Notable figures included Kathy O’ Rourke and her brother, Peter MacDonald, from the sport of curling, Loather Zimmermann, the founder of fencing on the province, and Gerard Smith for his great feats in hockey, basketball, and harness racing.
“It’s an amazing honour to be inducted into the P.E.I. Sports Hall of Fame, and then, of course, to go in with your brother who really has been my mentor for this whole career. It’s really special that way,” chimed O’Rourke, who was accompanied with 11 family members.
“It’s been a family affair,” acknowledged MacDonald. “I had the opportunity to bring Kathy into the game because she’s my younger sister, and so it’s been quite something to see her skills develop over the years and for her to become one of the best lady curlers in the country.”
MacDonald noted the highlight of his career happened in 1999, playing with his wife Karen, sister Kathy, and her husband Mark O’Rourke when the Island team finished second in the national mixed.
“But the real highlight for me was watching Kathy come second in the 2010 Scotties Tournament of Hearts in Sault Ste. Marie, Ont.,” remarked MacDonald. “I wanted to see her excel, and I am quite proud to see my sister accomplish so much with the sport of curling.”
Each of the honourees was presented with a pictured plaque and will appear in the P.E.I. Sports Halls of Fame with all the other great inductees who preceded them.
MacDonald admitted, “It’s an unexpected honour and privilege to go in with the athletes before me.”
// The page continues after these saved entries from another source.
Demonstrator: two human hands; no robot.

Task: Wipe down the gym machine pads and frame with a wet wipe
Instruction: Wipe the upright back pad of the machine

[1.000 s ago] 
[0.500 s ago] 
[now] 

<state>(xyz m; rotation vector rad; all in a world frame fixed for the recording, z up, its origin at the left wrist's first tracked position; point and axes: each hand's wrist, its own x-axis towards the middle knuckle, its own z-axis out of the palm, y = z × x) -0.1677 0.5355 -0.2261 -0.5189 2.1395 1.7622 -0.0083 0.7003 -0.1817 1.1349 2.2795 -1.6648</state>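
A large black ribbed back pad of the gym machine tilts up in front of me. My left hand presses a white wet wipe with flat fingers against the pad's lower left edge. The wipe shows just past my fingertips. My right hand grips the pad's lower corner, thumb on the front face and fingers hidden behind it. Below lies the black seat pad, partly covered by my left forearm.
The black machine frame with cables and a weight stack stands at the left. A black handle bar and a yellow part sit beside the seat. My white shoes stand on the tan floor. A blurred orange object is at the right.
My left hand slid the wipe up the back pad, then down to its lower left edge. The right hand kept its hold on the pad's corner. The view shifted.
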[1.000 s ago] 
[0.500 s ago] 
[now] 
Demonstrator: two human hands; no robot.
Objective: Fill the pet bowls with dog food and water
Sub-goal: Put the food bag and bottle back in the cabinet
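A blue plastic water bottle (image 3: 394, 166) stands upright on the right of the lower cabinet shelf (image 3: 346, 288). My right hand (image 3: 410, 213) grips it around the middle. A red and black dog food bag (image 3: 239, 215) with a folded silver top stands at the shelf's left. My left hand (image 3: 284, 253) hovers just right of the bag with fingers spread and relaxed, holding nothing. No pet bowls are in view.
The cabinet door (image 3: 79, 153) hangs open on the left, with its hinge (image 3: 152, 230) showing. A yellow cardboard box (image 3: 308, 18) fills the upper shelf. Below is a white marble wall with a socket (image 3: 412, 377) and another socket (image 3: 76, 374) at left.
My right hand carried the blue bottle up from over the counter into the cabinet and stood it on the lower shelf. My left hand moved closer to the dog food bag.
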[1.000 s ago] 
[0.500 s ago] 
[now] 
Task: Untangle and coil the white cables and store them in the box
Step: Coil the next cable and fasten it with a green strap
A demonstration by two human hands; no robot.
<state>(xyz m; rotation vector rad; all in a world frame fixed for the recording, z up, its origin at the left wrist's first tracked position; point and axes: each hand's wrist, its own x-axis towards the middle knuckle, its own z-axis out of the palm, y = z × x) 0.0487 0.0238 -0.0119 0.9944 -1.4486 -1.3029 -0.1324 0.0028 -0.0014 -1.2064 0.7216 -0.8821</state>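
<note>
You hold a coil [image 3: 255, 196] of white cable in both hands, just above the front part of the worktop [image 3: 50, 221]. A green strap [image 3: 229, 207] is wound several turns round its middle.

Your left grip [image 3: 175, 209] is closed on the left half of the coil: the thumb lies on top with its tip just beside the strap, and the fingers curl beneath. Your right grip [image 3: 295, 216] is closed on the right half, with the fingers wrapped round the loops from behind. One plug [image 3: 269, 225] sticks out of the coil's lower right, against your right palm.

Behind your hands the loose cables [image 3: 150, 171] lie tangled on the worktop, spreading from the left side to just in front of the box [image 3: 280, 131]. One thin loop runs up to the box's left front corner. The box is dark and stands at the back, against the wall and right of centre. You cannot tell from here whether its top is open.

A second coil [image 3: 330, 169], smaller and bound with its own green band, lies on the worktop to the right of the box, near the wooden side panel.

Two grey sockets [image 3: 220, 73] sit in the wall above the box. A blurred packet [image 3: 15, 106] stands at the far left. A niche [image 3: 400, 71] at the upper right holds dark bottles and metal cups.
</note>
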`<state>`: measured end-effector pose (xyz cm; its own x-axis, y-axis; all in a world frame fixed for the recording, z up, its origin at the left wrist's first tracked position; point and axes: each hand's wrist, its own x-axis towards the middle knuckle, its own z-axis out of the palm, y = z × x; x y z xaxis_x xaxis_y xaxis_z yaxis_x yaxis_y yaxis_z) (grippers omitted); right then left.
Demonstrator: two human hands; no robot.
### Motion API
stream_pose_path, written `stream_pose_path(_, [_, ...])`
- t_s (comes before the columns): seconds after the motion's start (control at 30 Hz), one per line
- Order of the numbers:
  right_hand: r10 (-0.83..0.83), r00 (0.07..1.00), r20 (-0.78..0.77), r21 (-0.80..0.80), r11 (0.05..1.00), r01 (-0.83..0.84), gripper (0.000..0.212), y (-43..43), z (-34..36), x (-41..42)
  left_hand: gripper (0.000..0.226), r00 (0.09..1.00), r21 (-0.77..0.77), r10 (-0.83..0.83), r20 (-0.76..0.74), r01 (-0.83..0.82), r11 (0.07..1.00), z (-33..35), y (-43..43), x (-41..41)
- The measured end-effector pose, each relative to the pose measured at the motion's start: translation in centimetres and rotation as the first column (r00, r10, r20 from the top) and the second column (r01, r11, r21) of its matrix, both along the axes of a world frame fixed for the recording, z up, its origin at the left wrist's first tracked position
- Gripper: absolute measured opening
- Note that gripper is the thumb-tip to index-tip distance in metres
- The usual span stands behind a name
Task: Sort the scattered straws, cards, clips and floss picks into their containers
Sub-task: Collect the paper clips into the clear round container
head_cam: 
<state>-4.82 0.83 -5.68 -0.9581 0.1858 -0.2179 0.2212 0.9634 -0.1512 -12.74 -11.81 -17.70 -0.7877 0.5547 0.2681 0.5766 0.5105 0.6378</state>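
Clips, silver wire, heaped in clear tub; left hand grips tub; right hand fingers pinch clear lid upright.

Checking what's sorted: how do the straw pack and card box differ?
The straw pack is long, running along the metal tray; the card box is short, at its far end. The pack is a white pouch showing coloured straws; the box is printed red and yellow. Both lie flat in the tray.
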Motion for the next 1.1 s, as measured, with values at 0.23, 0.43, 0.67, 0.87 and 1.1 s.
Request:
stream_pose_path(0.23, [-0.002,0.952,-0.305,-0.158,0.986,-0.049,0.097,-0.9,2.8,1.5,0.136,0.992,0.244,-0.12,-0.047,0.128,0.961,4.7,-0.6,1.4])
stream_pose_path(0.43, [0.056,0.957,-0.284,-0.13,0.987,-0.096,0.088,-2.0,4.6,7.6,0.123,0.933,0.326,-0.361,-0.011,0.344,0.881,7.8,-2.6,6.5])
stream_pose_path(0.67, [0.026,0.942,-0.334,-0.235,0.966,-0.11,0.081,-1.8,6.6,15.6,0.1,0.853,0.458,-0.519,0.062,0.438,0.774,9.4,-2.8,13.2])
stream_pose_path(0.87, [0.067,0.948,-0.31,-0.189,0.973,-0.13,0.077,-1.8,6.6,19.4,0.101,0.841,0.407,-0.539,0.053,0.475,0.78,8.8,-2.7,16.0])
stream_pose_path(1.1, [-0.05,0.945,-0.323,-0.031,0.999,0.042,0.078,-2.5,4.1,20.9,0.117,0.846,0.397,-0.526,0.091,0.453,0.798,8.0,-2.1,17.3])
Zimmermann was among the inductees. He founded the first fencing club on P.E.I., during the 1967-68 school year after being hired as a faculty member at Prince of Wales College. When the University of Prince Edward was formed later, so was the first UPEI Fencing Club.
“I started the club because I loved the sport and when I came to the Island from Germany and asked around there was nothing here, so in order for me to be able to fence, I needed components. The athletic director of the Prince of Wales suggested I form a club, and he helped to purchase equipment for 14 people,” explained Zimmermann.
“It was primarily a university fencing club, but then the president of UPEI asked if his boy could join and we ended up getting members from outside the school,” he continued.
“At the time not many people knew what fencing was about, and they based it as a form of swordplay from watching movies – it’s not the same thing. But the club has been around for 51 years, and it continues to attract new members.”
Zimmermann acknowledged he was surprised at his nomination into the P.E.I. Sports Hall of Fame, and humbly added, “a little embarrassed.”
Gerard Smith has been inducted before with sports teams, but he said, as his eyes lit up, that to go in as an individual this time around “is a real honour.” Smith had a long career as a player and coach in many Island sports, including hockey and baseball.
“When you’re nominated and inducted you wonder if you are worthy. But ever since I knew I was going to be inducted I got a lot of phone calls, congratulations, and it really makes you feel honoured,” he said.
Smith said there have been quite a few highlights in his career.
“When I started out as a young athlete I never would have imagined ending up in the Hall of Fame, but I did the best I could every time I went on the field or on the ice and let the results speak for themselves,” he warmly smiled.